▶ [Exercise]
For the listing below, the answer is an exact retyping of the lines from the one with "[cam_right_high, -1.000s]" through the one with "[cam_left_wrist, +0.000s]", both included, without pictures.

▶ [Data shown]
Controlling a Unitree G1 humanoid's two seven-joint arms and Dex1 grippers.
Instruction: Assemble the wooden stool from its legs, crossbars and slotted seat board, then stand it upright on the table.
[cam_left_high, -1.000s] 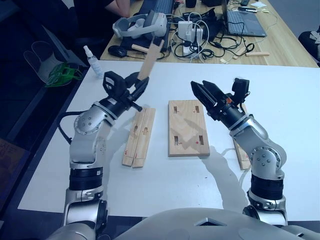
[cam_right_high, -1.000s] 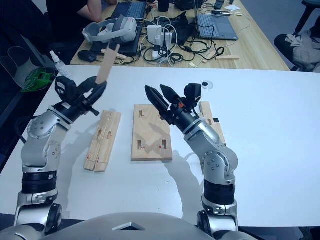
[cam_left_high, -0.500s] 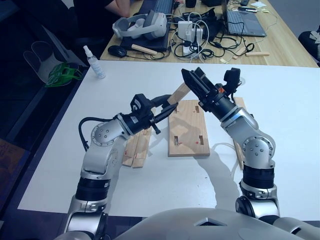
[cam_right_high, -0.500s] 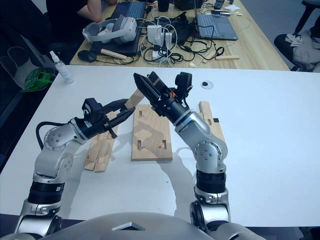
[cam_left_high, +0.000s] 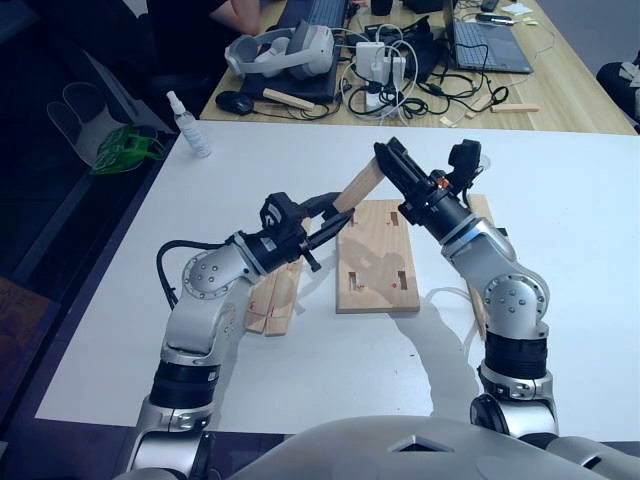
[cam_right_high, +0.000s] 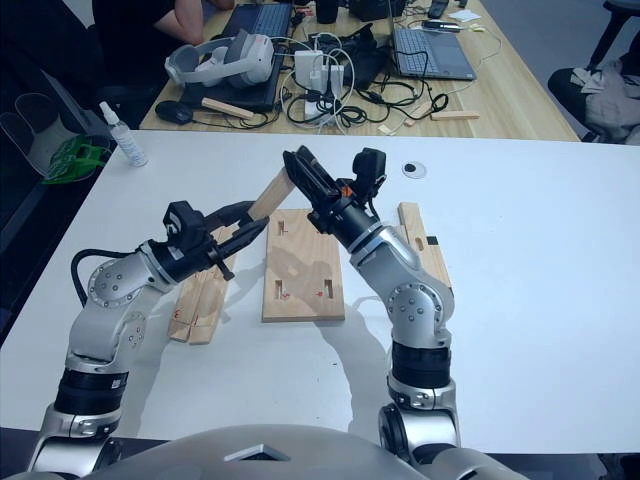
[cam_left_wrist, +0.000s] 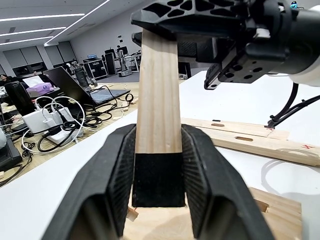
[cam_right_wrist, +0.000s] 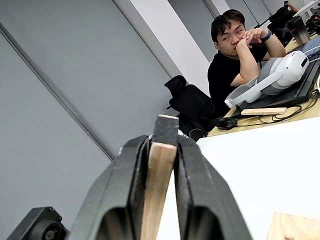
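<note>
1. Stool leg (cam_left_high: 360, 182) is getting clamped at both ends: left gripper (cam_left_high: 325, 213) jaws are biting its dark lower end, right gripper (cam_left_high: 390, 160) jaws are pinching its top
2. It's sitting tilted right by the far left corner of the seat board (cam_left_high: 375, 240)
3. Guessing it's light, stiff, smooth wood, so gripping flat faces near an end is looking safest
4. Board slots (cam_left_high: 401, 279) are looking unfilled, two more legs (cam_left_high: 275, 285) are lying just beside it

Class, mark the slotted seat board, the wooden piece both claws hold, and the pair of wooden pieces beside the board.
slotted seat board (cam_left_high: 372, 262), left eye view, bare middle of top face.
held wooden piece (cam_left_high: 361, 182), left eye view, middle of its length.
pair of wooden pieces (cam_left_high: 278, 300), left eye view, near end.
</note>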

▶ [Result]
[cam_right_high, -1.000s] 
[cam_left_high, -0.500s] 
[cam_right_high, -0.500s] 
[cam_left_high, +0.000s] 
[cam_right_high, +0.000s] 
[cam_left_wrist, +0.000s] 

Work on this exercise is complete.